So before I even get into my solution for how I solved Leetcode's "Move Zeroes" problem, I just want to mention something super obvious. ALWAYS READ YOUR INSTRUCTIONS!! Now, you may be saying to yourself, "But Max, of course one reads the instructions! Why would you say something so obvious?!", but let me tell you that part of growing is learning from your mistakes. Going to solve this problem, I first read the instructions and then looked at the examples:

Given an integer array nums, move all 0's to the end of it while maintaining the relative order of the non-zero elements.

Note that you must do this in-place without making a copy of the array.

Example 1:

Input: nums = [0,1,0,3,12]
Output: [1,3,12,0,0]

Example 2:

Input: nums = [0]
Output: [0]

Constraints:

  • 1 <= nums.length <= 104
  • -231 <= nums[i] <= 231 - 1

So what did I do? After looking at the examples, I saw [1,3,12,0,0] as sorted in order with the zeroes moved to the end and so my first few times around, I sorted my nums array before moving the zeroes!

Fozzy Bear facepalming

So yeah, moral of the story: ALWAYS READ YOUR INSTRUCTIONS! In fact, I would recommend, reading the instructions, looking at the examples, and then reading the instructions again! Because even if you look at it quickly and say to yourself, "Oh! That's an easy one!", you very well might have missed something.

Ok so, sidebar aside, let's talk about how to solve the actual problem!


So let's look at the problem again:

Given an integer array nums, move all 0's to the end of it while maintaining the relative order of the non-zero elements.
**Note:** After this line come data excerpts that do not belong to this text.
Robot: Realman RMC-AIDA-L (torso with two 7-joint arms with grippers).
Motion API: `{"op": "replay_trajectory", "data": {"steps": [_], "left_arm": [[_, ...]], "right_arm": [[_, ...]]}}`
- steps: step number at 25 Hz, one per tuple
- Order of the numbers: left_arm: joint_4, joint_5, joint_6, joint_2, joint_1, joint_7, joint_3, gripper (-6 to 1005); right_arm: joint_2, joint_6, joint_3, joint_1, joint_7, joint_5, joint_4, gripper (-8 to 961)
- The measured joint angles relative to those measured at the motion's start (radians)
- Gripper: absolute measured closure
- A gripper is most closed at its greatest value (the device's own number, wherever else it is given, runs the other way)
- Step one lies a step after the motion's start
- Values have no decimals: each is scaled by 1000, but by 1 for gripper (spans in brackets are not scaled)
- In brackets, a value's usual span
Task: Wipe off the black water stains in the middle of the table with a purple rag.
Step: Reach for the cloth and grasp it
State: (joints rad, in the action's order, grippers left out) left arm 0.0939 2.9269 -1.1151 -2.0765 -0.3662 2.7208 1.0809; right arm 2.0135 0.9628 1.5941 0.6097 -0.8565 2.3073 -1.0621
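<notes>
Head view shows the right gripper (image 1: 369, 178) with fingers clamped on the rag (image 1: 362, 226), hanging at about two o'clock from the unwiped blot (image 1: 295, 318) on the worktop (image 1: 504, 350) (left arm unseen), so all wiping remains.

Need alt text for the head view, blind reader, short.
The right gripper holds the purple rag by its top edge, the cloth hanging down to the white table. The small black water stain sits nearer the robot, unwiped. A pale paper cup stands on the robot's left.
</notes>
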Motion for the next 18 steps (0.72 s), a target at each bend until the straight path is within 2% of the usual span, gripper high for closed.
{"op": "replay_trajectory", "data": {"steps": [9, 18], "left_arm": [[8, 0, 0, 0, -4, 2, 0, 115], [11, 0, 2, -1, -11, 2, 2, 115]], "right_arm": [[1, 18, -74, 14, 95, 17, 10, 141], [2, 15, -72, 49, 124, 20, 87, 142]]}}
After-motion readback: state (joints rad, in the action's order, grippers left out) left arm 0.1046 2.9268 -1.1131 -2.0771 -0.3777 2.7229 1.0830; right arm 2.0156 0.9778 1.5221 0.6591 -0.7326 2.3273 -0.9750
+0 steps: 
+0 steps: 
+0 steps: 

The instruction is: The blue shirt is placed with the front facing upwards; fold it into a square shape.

Note that you must do this in-place without making a copy of the array.

Example 1:

Input: nums = [0,1,0,3,12]
Output: [1,3,12,0,0]

Example 2:

Input: nums = [0]
Output: [0]

Constraints:

  • 1 <= nums.length <= 104
  • -231 <= nums[i] <= 231 - 1

So what's the goal? We are given an array called nums and have to take that array and leave everything as is except for any zeroes (0), which we move to the end of the array. All this while not making a copy of the array.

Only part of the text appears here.